Figure 2 shows FRAM modelling of the process to detect symptoms.
Flight controllers monitor telemetries of assigned ISS operations. Then they find unusual trends for individual telemetry or anomaly by alerts of each telemetry if the observed values are over threshold. After symptom or anomaly detection, specialists assess the impact and perform trouble shootings for each anomaly. Our motivation is to enable them to assess symptoms with combinations of telemetries and provide additional information for further assessment.
Figure 2 – FRAM modeling of symptom detection process
Our FRAM model of systems related to TCA-L pump is shown in Figure 3. We made four patterns of FRAM models based on results of interviews with specialists.

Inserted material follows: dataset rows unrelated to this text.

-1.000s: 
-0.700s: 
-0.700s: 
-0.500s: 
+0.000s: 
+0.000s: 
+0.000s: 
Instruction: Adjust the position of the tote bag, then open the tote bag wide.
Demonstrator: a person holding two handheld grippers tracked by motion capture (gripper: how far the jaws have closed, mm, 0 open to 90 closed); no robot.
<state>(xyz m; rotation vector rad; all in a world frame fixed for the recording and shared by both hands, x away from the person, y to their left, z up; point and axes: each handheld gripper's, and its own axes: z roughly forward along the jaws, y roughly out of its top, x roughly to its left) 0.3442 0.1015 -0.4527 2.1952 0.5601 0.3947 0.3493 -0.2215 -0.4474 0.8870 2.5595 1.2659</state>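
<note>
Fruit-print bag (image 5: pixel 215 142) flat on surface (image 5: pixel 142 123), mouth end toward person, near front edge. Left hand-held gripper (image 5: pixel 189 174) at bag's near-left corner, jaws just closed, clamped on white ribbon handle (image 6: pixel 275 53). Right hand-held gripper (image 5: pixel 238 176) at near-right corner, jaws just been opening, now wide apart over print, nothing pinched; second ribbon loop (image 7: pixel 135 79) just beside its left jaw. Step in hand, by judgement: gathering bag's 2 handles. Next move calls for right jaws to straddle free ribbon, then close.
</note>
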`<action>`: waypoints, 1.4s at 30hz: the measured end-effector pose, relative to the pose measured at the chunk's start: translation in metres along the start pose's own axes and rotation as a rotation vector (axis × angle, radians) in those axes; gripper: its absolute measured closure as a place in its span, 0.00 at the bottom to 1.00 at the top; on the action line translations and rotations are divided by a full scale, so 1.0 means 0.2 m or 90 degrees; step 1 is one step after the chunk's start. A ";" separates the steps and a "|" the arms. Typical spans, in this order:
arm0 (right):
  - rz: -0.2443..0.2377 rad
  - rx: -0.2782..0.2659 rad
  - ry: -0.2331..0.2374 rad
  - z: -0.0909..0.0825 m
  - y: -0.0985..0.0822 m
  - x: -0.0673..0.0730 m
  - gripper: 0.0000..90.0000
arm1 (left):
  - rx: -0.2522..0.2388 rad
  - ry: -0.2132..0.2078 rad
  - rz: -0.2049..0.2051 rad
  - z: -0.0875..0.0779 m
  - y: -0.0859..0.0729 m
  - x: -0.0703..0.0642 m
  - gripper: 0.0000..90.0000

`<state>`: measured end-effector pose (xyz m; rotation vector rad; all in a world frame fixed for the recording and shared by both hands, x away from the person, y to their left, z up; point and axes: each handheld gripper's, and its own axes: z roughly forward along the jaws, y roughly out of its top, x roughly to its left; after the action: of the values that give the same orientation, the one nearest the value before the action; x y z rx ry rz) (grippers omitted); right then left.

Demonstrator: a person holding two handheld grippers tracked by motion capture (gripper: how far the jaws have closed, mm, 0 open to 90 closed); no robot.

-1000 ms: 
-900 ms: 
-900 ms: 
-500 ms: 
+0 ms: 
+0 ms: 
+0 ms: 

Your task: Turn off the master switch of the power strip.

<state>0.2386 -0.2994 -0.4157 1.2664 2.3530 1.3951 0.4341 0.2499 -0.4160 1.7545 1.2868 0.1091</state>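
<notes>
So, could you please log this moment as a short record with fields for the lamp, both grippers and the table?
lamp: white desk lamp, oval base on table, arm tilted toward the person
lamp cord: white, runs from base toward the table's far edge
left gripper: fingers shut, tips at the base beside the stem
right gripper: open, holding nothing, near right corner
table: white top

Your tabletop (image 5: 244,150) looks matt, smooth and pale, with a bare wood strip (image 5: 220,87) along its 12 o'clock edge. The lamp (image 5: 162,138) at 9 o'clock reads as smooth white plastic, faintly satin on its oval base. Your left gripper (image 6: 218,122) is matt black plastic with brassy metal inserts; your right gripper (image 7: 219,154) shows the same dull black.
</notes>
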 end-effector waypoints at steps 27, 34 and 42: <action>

Figure 3 – Functions related to possible causes in FRAM.
We compared the results of models with Pugh Concept selection as shown in Table 3. RMSE was lowest for model2 while the performance of early symptom detection of anomaly was high in model 3 and 4.
Table 3 – Results of Pugh Concept Selection
Discussing with specialists about the performances of models from several views, we selected model 4 for simulation as it is important to detect anomaly earlier with higher accuracy of predictions. Simulations with defined threshold were performed. We compared the simulation results with the threshold of two, three, or four-sigma. Consequently, four-sigma was chosen because the balance in the numbers of alerts was better than Table 2. Selected telemetries for each model
Figure 4 – Simulation results
Results of model 4 are shown in Figure 4. Red points are the values exceeding the threshold that Alerts can be released to flight controllers based on the simulations.
Conclusions
This case study has proposed a new method to provide additional information for explanations with FRAM and SpecTRM-RL. The proposed method was verified with an experiment on ISS systems. It enables the carrying out of systemic analyses, overcoming the limitations of previous studies which have had difficulty in handling complex multiple factors. The experimental results implied the effectiveness of the method. Although further experiments with other systems and discussion with flight controllers and specialists are required for practical use, the proposed method is expected to use for several safety-critical systems in aerospace and other fields.